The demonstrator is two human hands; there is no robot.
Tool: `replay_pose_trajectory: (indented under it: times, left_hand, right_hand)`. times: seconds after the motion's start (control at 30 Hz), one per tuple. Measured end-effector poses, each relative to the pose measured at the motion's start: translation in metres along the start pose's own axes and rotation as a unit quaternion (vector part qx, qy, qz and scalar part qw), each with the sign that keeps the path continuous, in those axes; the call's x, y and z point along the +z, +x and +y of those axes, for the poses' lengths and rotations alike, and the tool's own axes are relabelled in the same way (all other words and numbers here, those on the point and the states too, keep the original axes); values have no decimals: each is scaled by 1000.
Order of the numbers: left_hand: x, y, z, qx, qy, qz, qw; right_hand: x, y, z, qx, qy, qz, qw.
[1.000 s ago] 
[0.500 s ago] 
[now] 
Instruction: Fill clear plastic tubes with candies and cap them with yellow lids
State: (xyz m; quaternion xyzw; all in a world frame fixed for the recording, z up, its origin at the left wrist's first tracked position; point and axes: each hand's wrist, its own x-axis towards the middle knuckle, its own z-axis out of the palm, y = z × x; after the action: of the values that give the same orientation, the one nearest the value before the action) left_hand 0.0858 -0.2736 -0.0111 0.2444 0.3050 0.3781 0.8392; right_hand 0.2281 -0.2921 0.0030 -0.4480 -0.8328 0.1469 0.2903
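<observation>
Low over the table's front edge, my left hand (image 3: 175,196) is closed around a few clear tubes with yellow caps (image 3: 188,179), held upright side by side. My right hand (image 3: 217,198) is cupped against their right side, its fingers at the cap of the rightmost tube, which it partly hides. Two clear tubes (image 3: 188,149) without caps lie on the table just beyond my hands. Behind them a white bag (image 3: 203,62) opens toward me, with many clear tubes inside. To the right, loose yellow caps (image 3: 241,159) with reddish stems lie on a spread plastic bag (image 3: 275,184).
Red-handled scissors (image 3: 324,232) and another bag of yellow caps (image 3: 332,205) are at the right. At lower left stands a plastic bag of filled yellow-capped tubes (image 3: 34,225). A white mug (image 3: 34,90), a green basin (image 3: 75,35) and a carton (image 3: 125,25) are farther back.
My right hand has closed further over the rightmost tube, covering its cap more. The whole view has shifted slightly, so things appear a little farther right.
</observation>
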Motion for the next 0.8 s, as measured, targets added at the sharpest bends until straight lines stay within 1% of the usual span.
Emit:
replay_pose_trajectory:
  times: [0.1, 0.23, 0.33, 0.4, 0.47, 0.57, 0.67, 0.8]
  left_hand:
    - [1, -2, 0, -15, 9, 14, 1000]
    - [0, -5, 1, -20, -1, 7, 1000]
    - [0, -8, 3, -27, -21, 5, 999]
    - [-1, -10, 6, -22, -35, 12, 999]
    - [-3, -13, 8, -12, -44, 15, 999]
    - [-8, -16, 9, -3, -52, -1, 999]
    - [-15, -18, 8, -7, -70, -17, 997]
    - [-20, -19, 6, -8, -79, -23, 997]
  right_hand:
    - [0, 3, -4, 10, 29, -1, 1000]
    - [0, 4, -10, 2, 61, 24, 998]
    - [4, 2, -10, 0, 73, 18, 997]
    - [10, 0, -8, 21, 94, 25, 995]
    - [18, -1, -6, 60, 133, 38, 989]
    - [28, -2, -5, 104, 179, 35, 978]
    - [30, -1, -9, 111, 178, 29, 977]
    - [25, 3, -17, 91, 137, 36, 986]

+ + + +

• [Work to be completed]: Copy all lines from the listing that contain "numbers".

• [Task response]:
Tool: `replay_pose_trajectory: (indented under it: times, left_hand, right_hand)`. times: seconds after the motion's start (control at 30 Hz), one per tuple. Measured end-effector poses, each relative to the pose measured at the motion's start: translation in metres along the start pose's own axes and rotation as a unit quaternion (vector part qx, qy, qz and scalar part qw), each with the sign that keeps the path continuous, in those axes; the call's x, y and z point along the +z, +x and +y of those axes, for the poses' lengths and rotations alike, and the tool's own axes are relabelled in the same way (all other words and numbers here, those on the point and the states too, keep the original axes); values have no decimals: each is scaled by 1000.
Order of the numbers: left_hand: x, y, z, qx, qy, qz, qw; right_hand: x, y, z, qx, qy, qz, qw.

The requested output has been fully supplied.